自転車の左隣にある赤っぽいものが、実は、彼らのBERLIN-LIVEの告知ポスターだったんです。
さすがに恥ずかしくてポスターのアップを撮らなかったのですが、今思えば、撮っておけば良かったですね。
私はこのCDショップで日本では発売前のアルバム「orb」を購入しました。
それと。ええい。もう10年も経ったんだから言っちゃってもいいよね。
うん、言ってしまえ。
私達が泊まったホテル、実はメンバーと同じホテルだったんです(笑)
ホテルを予約する際、『彼等はきっとフォーシーズンズあたりに泊まるだろうから、私達はそれより1ランク下げて且つブランデンブルグ門に近いGRANDにしよう』ってホテルを決めたんです。
…まさか、同じホテルだったとは…(苦笑)
しかもね。T氏と同じフロアだったんですよ。それも2部屋隣。何故それが判ったかと言うと。

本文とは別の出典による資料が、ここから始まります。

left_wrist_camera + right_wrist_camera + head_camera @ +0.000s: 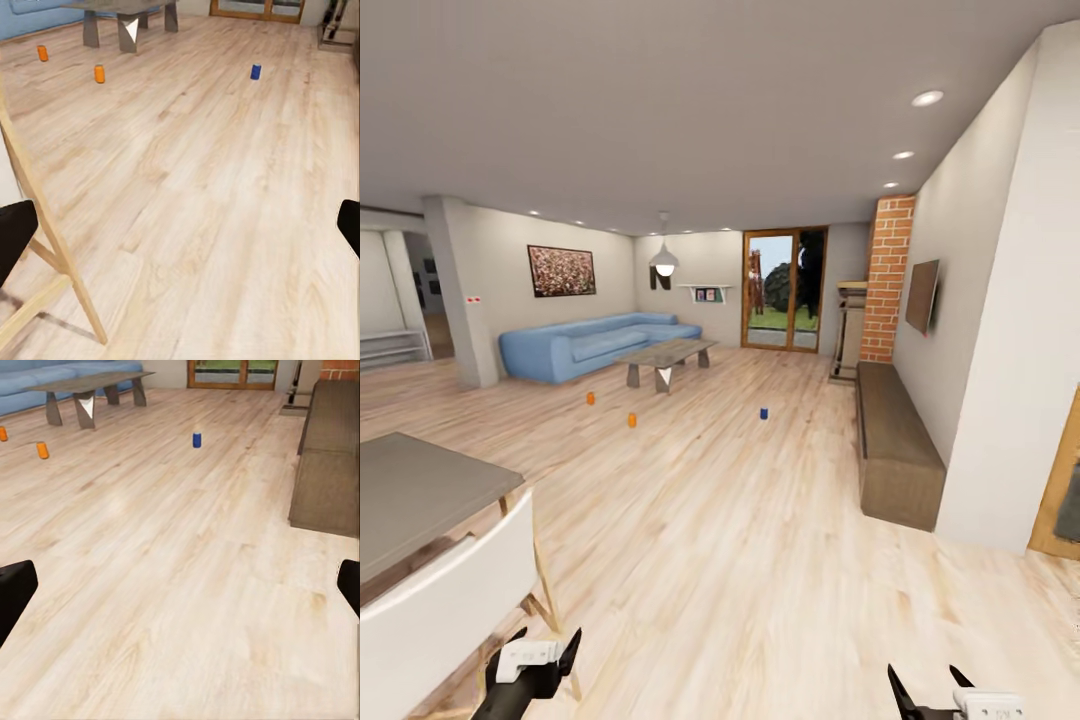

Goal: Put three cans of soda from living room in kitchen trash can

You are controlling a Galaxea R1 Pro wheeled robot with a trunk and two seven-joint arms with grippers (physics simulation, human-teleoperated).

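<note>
Cylindrical orange cans (590, 398) dot pale wood floor (740, 540); both tools (545, 640) (930, 682) spread, empty.

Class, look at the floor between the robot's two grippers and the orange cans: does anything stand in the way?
Nothing visible does. Bare wood floor runs from the left gripper and right gripper to both orange cans. The blue can stands off to the side.

pale plank wood floor (740, 520) with a soft sheen; rough red brick fireplace column (887, 280); blue cloth corner sofa (585, 345), matt.
</note>
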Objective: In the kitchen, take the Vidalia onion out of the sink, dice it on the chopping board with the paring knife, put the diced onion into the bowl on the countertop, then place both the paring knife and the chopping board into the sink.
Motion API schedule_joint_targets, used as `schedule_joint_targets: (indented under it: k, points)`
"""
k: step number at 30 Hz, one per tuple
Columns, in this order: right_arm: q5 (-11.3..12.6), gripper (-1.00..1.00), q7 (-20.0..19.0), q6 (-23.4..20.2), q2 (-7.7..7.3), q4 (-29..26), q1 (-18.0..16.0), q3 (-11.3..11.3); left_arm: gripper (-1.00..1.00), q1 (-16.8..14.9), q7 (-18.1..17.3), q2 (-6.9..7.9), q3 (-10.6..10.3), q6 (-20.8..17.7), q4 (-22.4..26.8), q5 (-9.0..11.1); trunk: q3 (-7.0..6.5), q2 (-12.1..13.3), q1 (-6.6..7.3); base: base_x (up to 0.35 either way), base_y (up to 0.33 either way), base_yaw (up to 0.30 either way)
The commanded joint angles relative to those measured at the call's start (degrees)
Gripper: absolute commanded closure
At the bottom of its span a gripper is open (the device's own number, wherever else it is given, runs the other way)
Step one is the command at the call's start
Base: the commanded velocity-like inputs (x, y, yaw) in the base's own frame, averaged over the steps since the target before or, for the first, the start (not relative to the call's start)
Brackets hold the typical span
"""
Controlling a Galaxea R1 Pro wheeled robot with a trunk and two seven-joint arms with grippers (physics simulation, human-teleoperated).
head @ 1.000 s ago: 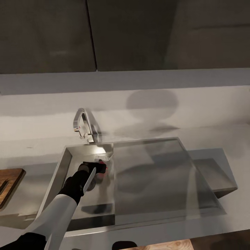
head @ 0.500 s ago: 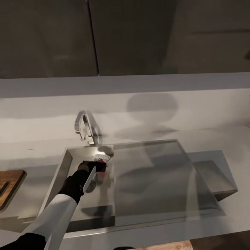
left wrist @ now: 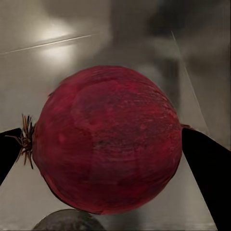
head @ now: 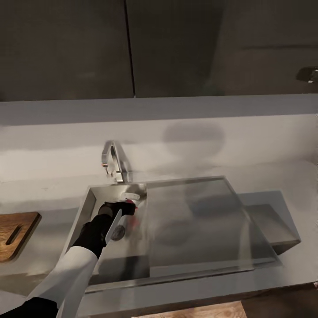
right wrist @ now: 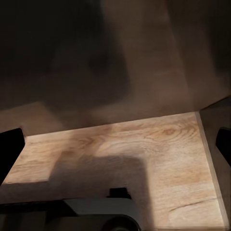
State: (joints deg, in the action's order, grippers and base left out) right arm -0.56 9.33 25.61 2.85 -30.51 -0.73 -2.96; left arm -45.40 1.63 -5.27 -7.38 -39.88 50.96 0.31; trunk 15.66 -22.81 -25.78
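Down in the sink (head: 88, 207), near the basin's back edge below the tap (head: 115, 164), sits the Vidalia onion (left wrist: 108, 139), a dark red globe w/ a tuft of dry roots at one end. Left gripper (head: 128, 207) reaches into the basin w/ its two black fingers (left wrist: 209, 178) spread either side of the onion, one at each end, right up against the skin; whether they press on it can't be told. Round drain lies just beside the onion on the basin floor. Draining board (head: 198, 221) fills the sink's right part. Countertop (head: 53, 185) runs grey along the sink's back and left edges. Chopping board (head: 15, 234), brown wood w/ a handle slot, lies on the countertop's left, well apart from the sink. Right gripper's dark fingertips (right wrist: 9, 151) frame a light wood floor (right wrist: 125, 144), wide apart, nothing between them.
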Motion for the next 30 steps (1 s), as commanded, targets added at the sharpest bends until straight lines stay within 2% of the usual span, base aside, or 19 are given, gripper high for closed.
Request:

昼間、ホテルに買い物の荷物を置きに戻った際に廊下を歩いていたら、丁度部屋から出て歩いて来たT氏と出くわしちゃったんですよねー、これが。
心臓ばくばく状態でしたけど、そ知らぬ顔をしてすれ違って私達は自分の部屋へ戻りました。
だって、声をかける余裕なんて私達にはミジンコほどもありませんでしたもの。
本当にビックリして寿命が縮むとか思いましたよ(苦笑)
これもまた、良い思い出の一つです。